Sometimes, the best views are just outside the tasting room. Many wineries allow you to stroll through their bucolic vineyard grounds, but be sure to inquire beforehand for courtesy’s sake.
Here are some loose itineraries for wine country travel that marries good sipping with enjoying the great outdoors.
Napa Valley, California
The internationally acclaimed Napa Valley is not without its share of outdoor opportunities. Bothe-Napa Valley State Park resides right in the heart of wine country, outfitted with tons of amenities and oak-studded campsites. For hiking, check out nearby Robert Louis Stevenson State Park and ascend the highest peak in the area. The Archer Taylor Preserve is a great option as well, fit with a fine trail, waterfalls, and the possibility of wild berries en route.
Snake River Valley, Idaho
A bona-fide up-and-coming wine region, the Snake River Valley is vast and enticing. Nampa, Idaho is the appellation’s hub, with scores of producers operating in the surrounding landscape 20 miles outside of Boise. It’s a short trek from 110-year-old Deer Flat National Wildlife Refuge, a tremendous spot for birding. The Morley Nelson Snake River Birds of Prey National Conservation Area is also within striking distance, home to dramatic riverside bluffs and a huge concentration of hawks, owls, eagles, and falcons.
Willamette Valley, Oregon
Pinot Noir and tree-lined excursions go hand-in-hand in the Willamette Valley. Silver Falls State Park resides just outside of Salem in the core of the valley. Dubbed the crown jewel of the Beaver State’s park system, it boasts 24 miles of trail, including the outstanding Trail of Ten Falls loop.
Champoeg State Park is great for camping and absorbing the valley’s namesake river. Minto-Brown Island Park in among the biggest in the mid-valley, a 1,200 acre expanse of trails and wooded areas.
For those looking to venture out a bit farther, the Columbia River Gorge is as impressive as natural landscapes come. Moreover, it’s riddled with fantastic trails, campgrounds, and a burgeoning wine scene in and around the towns of Hood River and The Dalles.
Walla Walla, Washington
Set amid the beautiful Palouse, the Walla Walla Valley covers a stretch of both Oregon and Washington. Away from the many beautiful Syrahs, Merlots, Cabs, and more are endless horizons of natural beauty. Day treks can easily be made to the nearby Umatilla and Wallowa-Whitman National Forests. In town, floating the Walla Walla River is highly advised, especially in midsummer when temperatures flirt with triple-digit territory.
Texas Hill Country
Situated outside of Austin, Texas Hills Country is rife with rolling hills and barbecue-friendly wines. Garner State Park boasts 11 miles of trail and towering stone cliffs. Lost Maples State Natural Area is a scenic gem set along the Sabinal River. Fish, hike, camp, or do all of the above in this verdant locale. The Hill Country State Natural Area is another prime spot, especially if you wish to go fully Texan and rent a horse for an equestrian hike.
Long Island, New York
Rural Long Island is increasingly known for its wines and just a brief drive away from the colossal beehive that is New York City. The quieter atmosphere allows for great hiking, especially in the North Fork region. The Mill Road Preserve is a small but inviting spot for a stress-free walk through the woods. The Mashomack Preserve is a sprawling coastal escape, with trails through wetlands and wildlife-rich water to explore by paddle board or kayak.

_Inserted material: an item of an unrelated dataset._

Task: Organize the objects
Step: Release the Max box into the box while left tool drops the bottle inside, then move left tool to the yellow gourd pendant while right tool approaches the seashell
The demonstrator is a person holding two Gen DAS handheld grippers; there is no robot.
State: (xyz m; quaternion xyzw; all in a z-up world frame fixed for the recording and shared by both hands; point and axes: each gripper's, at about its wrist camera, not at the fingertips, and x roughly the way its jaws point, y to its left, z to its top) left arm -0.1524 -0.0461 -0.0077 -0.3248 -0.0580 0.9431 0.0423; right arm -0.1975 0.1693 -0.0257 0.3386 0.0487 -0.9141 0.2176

Being an island, there’s also plenty of beach to savor in between tasting room appointments.
Where wine started in the states, Virginia boasts some serious enological history. The Monticello Wine Trail is a great way to dip your toes in the scene. It’s also near some great natural areas, like 89-acre Kemper Park, with its great views of the Blue Ridge Mountains. The Ragged Mountain Natural Area is another convenient option (near Charlottesville) that feels a world away. Check out the Misty Mountain Camp Resort for an overnight stay full of fresh air and starry skies.